Every line with the string "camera" in it belongs in your answer, so copy them all from the data.

-.-.-

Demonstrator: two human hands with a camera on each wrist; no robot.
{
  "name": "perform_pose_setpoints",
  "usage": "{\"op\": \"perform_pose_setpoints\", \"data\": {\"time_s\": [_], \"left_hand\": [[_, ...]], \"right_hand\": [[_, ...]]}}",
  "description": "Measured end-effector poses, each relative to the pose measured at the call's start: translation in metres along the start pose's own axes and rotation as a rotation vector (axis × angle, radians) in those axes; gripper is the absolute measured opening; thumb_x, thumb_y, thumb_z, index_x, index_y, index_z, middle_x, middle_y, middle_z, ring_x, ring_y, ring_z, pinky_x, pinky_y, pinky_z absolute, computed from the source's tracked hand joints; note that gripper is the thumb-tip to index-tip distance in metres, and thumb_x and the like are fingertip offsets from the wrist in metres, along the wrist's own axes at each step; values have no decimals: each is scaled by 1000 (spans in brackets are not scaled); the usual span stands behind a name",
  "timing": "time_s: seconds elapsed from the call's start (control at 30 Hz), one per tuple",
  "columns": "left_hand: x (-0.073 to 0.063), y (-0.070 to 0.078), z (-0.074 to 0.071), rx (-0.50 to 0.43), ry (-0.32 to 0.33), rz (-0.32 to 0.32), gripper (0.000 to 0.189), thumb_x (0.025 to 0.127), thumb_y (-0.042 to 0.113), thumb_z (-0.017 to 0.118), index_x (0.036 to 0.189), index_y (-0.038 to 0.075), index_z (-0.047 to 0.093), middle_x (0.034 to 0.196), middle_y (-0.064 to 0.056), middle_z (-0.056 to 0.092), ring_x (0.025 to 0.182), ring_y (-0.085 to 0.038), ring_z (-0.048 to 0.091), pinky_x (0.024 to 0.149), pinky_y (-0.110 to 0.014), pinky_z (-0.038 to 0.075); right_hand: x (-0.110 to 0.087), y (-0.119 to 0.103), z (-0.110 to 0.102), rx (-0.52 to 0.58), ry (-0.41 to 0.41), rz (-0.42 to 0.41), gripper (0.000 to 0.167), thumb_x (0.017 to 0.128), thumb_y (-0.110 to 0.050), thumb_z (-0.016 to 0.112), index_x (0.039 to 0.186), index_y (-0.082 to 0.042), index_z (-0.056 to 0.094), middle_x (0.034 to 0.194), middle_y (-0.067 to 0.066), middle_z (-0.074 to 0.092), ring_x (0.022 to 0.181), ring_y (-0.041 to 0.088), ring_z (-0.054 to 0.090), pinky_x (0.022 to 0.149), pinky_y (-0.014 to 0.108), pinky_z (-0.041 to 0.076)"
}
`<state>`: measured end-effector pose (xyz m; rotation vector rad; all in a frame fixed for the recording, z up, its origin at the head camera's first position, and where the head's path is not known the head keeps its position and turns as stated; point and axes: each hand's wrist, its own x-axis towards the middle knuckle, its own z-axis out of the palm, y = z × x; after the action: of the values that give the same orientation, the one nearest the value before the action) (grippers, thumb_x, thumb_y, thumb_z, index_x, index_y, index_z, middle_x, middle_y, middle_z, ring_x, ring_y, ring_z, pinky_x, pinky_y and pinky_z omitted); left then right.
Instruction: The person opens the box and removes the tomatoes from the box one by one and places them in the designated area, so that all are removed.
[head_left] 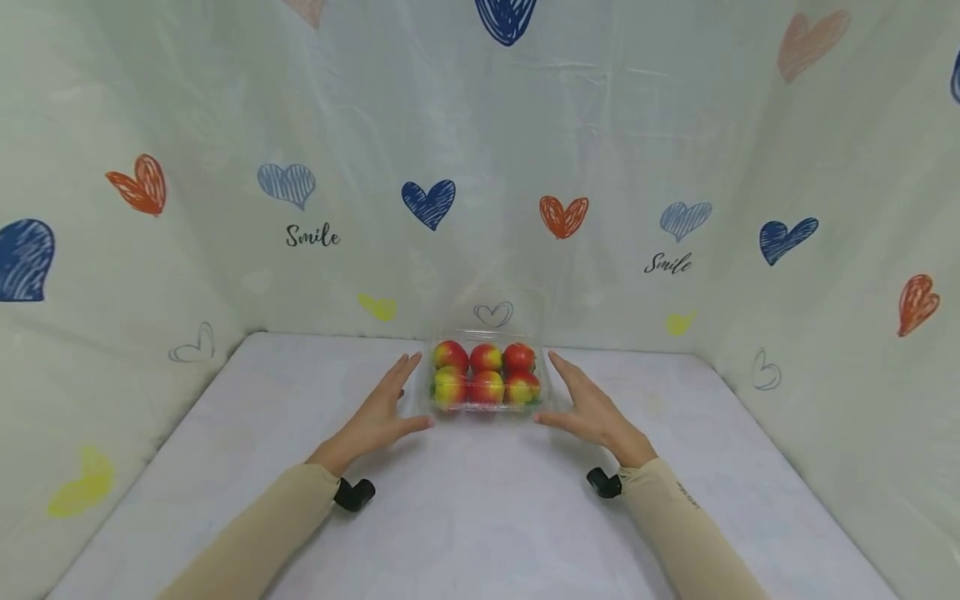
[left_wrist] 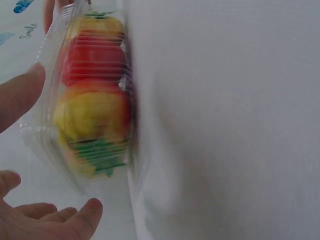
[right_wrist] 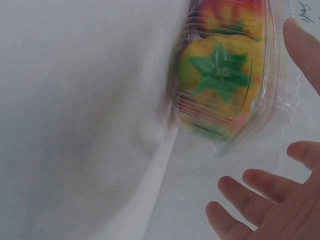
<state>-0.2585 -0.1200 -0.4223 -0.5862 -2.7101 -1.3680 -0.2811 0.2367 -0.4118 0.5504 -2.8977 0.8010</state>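
Observation:
A clear plastic box [head_left: 486, 408] sits near the far edge of the table, holding several red-and-yellow fruits [head_left: 487, 387] in two rows. Green star-shaped leaves [right_wrist: 221, 71] show on one fruit through the ribbed wall in the right wrist view. My left hand [head_left: 382, 414] is just left of the box, fingers and thumb spread. On the other side, my right hand [head_left: 592, 408] mirrors it, thumb apart from the fingers. In the left wrist view the thumb [left_wrist: 22, 95] overlaps the box's rim. Neither hand grips anything.
A white cloth [head_left: 480, 517] covers the table. Behind and at both sides hangs a pale curtain [head_left: 487, 125] printed with hearts and the word Smile. Small black devices [head_left: 354, 495] are worn at both wrists, below beige sleeves.

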Motion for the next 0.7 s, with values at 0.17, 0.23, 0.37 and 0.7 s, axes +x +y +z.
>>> {"op": "perform_pose_setpoints", "data": {"time_s": [0.17, 0.23, 0.37, 0.7], "left_hand": [[7, -2, 5, -55, 4, 21, 100, 77, 17, 81, 154, 15, 16, 157, -19, 10, 142, -37, 18, 102, -51, 38], [9, -2, 7, -64, 11, 18, 99, 77, 16, 80, 153, 14, 18, 157, -19, 11, 142, -36, 17, 102, -50, 38], [11, 0, 9, -109, 32, 4, 93, 79, 11, 78, 153, 13, 21, 157, -15, 17, 142, -33, 21, 101, -47, 39], [15, -3, 15, -176, 38, 47, 79, 82, 8, 74, 148, 3, 31, 154, -17, 27, 140, -33, 26, 102, -45, 39]], "right_hand": [[4, -1, 7, 28, -14, 14, 101, 76, -54, 74, 154, -28, 15, 156, 4, 24, 141, 31, 26, 108, 59, 26], [6, -1, 9, 38, -15, 0, 100, 77, -55, 72, 154, -27, 16, 155, 5, 26, 140, 31, 27, 108, 58, 27], [9, -3, 11, 57, -19, -22, 96, 79, -56, 70, 153, -22, 20, 153, 9, 31, 136, 33, 34, 107, 56, 30], [8, -9, 9, 54, -19, -31, 88, 82, -46, 71, 151, -13, 28, 150, 15, 35, 138, 35, 31, 109, 54, 28]]}}
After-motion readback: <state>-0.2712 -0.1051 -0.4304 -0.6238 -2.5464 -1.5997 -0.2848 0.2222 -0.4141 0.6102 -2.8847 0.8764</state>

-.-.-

### Response below
Demonstrator: two human hands with a camera on each wrist; no robot.
`<state>`: measured end-effector pose (xyz m; rotation vector rad; all in a frame fixed for the recording, z up, its origin at the head camera's first position, and where the head's path is not known the head keeps its position and turns as stated; point and axes: each hand's wrist, its own x-axis towards the middle knuckle, its own z-axis out of the palm, y = z × x; after the action: of the values that give the same orientation, the one nearest the value before the action) (grippers, thumb_x, thumb_y, thumb_z, index_x, index_y, index_z, middle_x, middle_y, middle_z, ring_x, ring_y, ring_z, pinky_x, pinky_y and pinky_z omitted); left then right.

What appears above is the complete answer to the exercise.